Memorial Day travel may not be memorable for Maine businesses

Photo / William Hall On Friday morning, usually the start of a busy weekend for travel before Memorial Day, traffic on the Maine Turnpike near Portland was light in both directions.

Despite favorable weather predictions and record-low gas prices, Maine’s usual boom in car travel over the Memorial Day weekend looks more like a bust.

Officials expect holiday traffic on the Maine Turnpike to be down 30% from last year’s level of about 1 million, according to a news release Thursday. Such low volumes haven’t been recorded since 2000.

The Memorial Day weekend is the traditional start of the summer tourism season in Maine. Many of the state’s businesses rely on the annual influx of visitors, who often arrive via the 109-mile toll highway between York and Augusta. 
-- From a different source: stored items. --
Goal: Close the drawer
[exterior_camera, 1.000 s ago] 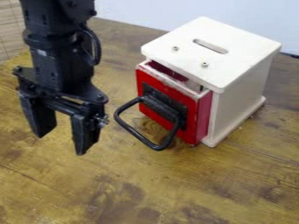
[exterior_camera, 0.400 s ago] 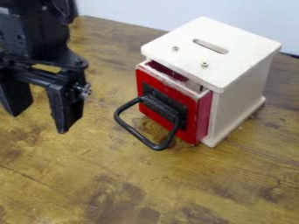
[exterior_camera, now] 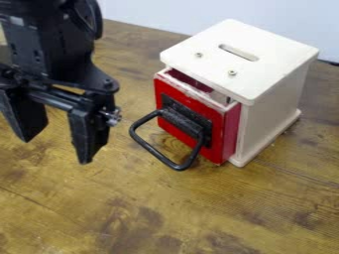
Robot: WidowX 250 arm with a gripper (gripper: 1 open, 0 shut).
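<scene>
The drawer (exterior_camera: 185,117) has a red front and sticks out a little from a small pale wooden box (exterior_camera: 272,94). Its large black looped bar handle (exterior_camera: 169,139) hangs forward and rests on the table. My gripper (exterior_camera: 56,129) stands to the left of the handle, clear of it. It points down, open, with nothing between its two black fingers (exterior_camera: 89,137).
The box has a slotted pale top (exterior_camera: 241,52) with screws. Everything stands on a worn wooden table (exterior_camera: 199,213). A pale wall runs along the table's far edge.
The gripper swung left away from the drawer, then came back right toward the handle. The drawer and handle have not moved.
</scene>
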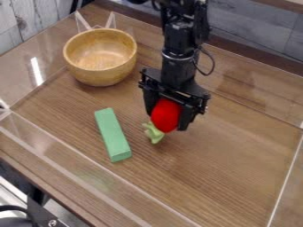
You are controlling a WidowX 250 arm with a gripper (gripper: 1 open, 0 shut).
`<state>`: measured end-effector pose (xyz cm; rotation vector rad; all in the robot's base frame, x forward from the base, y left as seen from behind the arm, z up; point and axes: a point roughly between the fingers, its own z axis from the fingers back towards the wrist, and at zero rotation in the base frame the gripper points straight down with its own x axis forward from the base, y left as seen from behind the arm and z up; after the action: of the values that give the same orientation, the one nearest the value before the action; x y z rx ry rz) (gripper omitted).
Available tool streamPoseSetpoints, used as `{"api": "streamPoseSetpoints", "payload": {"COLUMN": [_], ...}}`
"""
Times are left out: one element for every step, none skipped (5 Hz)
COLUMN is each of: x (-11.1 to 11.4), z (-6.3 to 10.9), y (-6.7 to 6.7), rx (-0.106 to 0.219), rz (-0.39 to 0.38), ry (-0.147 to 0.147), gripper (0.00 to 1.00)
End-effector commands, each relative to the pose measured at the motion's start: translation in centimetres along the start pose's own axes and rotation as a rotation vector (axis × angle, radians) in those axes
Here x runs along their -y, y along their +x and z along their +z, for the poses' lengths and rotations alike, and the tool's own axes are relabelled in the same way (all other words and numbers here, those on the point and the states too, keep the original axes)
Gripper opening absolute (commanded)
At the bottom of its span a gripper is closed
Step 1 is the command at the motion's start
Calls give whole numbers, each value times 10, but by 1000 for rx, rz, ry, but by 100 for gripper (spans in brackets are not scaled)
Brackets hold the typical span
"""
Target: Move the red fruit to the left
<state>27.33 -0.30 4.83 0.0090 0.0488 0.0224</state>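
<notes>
The red fruit is small, glossy and rounded, with a green leafy end pointing down toward the table. My gripper hangs from the black arm at the middle of the table and is shut on the fruit, one finger on each side. The fruit sits just above the wood, its leafy end at or near the surface. It is to the right of the green block.
A green rectangular block lies on the table left of the gripper. A wooden bowl stands at the back left. Clear plastic walls edge the wooden table.
</notes>
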Motion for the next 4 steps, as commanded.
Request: {"api": "streamPoseSetpoints", "payload": {"x": [-11,-17,-18,-19], "z": [16,18,18,17], "y": [10,16,17,17], "rx": [58,63,61,58], "rz": [23,31,70,110], "ry": [1,4,8,12], "gripper": [100,0,0,0]}}
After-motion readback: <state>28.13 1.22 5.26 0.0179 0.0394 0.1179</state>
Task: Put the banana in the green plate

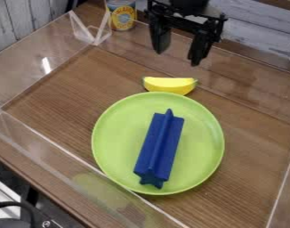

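Item: clear acrylic wall, left edge of frame, running from the upper left down to the lower left and bordering the wooden table.

Item: clear angled stand, upper left, on the table near the back wall.

Item: small yellow-labelled container, top centre-left, standing just left of the robot's arm.

Item: green plate, round, lime-coloured, shallow rim, centre to lower centre of frame, flat on the table.

Item: blue ridged block, long, lying inside the plate, running from the plate's upper middle down to its lower rim.

Item: banana, small, yellow, curved, centre of frame, lying on the table just above the plate's upper rim, outside the plate, close to or touching its edge.

Item: gripper, black, top centre-right, pointing down, jaws spread wide with nothing between them, hanging above the banana and clear of it.
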`<action>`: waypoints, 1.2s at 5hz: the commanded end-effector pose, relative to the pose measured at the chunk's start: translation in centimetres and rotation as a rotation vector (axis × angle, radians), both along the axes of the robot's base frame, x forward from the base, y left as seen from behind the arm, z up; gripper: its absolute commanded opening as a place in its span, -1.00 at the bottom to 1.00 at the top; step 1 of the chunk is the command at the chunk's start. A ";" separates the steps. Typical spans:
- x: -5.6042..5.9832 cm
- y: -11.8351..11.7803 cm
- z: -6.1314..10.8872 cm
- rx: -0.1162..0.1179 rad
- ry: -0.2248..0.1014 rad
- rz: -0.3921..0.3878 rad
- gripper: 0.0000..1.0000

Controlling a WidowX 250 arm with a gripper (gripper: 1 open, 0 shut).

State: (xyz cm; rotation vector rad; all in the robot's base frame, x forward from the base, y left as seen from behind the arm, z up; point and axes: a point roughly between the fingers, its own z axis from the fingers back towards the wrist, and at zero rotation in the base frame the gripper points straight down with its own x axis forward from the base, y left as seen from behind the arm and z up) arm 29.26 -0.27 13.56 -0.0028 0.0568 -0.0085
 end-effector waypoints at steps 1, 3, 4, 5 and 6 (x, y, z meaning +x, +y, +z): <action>0.6 0.1 -1.2 0.000 0.003 -0.086 1.00; 2.3 0.4 -3.8 0.017 -0.023 -0.234 1.00; 3.2 0.5 -4.6 0.024 -0.040 -0.296 1.00; 4.0 0.9 -5.2 0.030 -0.051 -0.358 1.00; 4.6 1.1 -5.8 0.030 -0.056 -0.391 1.00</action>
But the coronavirus crisis has decimated travel on the Turnpike, like other major thoroughfares across the U.S., as stay-at-home orders, quarantine requirements and business shutdowns have forced many Americans to keep their cars in the driveway.

By mid-March, just days after the first case of COVID-19 was reported in the state, traffic had already fallen as much as 20%, Maine Turnpike Authority Executive Director Peter Mills then told Mainebiz. In April, traffic was down by almost 54%, the authority said Thursday.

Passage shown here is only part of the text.